— AIM OF THE EXERCISE —
Reproduce the full listing that appears beneath this instruction exactly.

::::::::::

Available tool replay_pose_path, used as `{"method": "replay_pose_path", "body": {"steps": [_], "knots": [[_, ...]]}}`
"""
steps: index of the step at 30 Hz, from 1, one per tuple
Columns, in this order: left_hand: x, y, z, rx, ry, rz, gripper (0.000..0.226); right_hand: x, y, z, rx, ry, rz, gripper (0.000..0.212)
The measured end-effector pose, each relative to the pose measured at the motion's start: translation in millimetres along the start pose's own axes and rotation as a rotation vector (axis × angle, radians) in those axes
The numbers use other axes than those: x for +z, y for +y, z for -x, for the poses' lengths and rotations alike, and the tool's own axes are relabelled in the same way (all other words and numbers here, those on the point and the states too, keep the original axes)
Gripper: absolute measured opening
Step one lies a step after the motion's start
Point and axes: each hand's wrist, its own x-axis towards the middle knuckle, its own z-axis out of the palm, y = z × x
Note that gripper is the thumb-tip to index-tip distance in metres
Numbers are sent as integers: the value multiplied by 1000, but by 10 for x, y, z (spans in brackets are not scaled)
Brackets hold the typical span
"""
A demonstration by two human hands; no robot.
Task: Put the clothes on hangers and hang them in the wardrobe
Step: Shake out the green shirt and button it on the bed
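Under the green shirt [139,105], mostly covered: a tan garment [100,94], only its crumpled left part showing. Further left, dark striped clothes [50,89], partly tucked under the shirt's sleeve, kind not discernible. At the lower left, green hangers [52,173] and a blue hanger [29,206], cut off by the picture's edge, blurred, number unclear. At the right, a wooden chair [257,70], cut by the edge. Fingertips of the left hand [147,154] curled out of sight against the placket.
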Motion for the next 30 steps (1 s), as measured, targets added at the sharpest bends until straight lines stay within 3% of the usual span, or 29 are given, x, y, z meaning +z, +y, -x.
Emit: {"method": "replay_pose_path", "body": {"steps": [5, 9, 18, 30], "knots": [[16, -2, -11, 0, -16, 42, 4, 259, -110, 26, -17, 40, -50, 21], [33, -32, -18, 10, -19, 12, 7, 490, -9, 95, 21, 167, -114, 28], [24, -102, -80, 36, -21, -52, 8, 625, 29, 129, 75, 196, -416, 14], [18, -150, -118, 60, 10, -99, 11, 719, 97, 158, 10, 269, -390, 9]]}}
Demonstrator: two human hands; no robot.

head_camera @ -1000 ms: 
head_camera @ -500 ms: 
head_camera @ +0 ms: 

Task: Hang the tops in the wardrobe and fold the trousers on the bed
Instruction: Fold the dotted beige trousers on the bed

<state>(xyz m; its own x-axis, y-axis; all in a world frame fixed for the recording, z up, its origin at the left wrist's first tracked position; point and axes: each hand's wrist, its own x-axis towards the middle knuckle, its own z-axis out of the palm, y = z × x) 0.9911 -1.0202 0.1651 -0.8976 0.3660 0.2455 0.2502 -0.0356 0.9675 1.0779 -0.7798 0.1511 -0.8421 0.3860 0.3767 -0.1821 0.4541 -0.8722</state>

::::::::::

— TASK ANSWER —
Available tool replay_pose_path, used as `{"method": "replay_pose_path", "body": {"steps": [_], "knots": [[_, ...]]}}`
"""
steps: index of the step at 30 Hz, from 1, one per tuple
Columns, in this order: left_hand: x, y, z, rx, ry, rz, gripper (0.000..0.226); right_hand: x, y, z, rx, ry, rz, gripper (0.000..0.212)
The measured end-effector pose, each relative to the pose measured at the motion's start: translation in millimetres along the start pose's own axes and rotation as a rotation vector (axis × angle, radians) in those axes
The numbers use other axes than those: x for +z, y for +y, z for -x, for the poses' lengths and rotations alike, and the tool's own axes are relabelled in the same way (all other words and numbers here, those on the point and the states too, keep the original axes)
Gripper: absolute measured opening
Step one lies a step after the motion's start
Point and axes: each hand's wrist, its own x-axis towards the middle knuckle, its own z-axis out of the palm, y = z × x
Note that gripper is the thumb-tip to index-tip distance in metres
Numbers are sent as integers: the value multiplied by 1000, but by 10 for x, y, z (spans in brackets are not scaled)
Brackets hold the typical span
"""
A demonstration by two human hands; no robot.
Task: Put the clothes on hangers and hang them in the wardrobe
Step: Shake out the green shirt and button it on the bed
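Under the green shirt [139,105], mostly covered: a tan garment [100,94], only its crumpled left part showing. Further left, dark striped clothes [50,89], partly tucked under the shirt's sleeve, kind not discernible. At the lower left, green hangers [52,173] and a blue hanger [29,206], cut off by the picture's edge, blurred, number unclear. At the right, a wooden chair [257,70], cut by the edge. Fingertips of the left hand [147,154] curled out of sight against the placket.
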Motion for the next 30 steps (1 s), as measured, targets added at the sharpest bends until straight lines stay within 3% of the usual span, or 29 are given, x, y, z meaning +z, +y, -x.
Emit: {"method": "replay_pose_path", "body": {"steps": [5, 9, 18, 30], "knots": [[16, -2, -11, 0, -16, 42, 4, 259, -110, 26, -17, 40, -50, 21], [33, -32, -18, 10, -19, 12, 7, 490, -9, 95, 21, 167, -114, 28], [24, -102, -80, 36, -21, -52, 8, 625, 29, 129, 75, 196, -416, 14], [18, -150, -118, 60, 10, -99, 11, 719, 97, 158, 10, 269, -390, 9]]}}
Demonstrator: two human hands; no robot.

head_camera @ -1000 ms: 
head_camera @ -500 ms: 
head_camera @ +0 ms: 

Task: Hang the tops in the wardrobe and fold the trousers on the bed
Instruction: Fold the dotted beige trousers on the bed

<state>(xyz m; its own x-axis, y-axis; all in a world frame fixed for the recording, z up, its origin at the left wrist's first tracked position; point and axes: each hand's wrist, its own x-axis towards the middle knuckle, its own z-axis out of the palm, y = z × x) 0.9911 -1.0202 0.1651 -0.8976 0.3660 0.2455 0.2502 -0.0356 0.9675 1.0779 -0.7798 0.1511 -0.8421 0.3860 0.3767 -0.1821 0.4541 -0.8722</state>

The answer contains nothing further.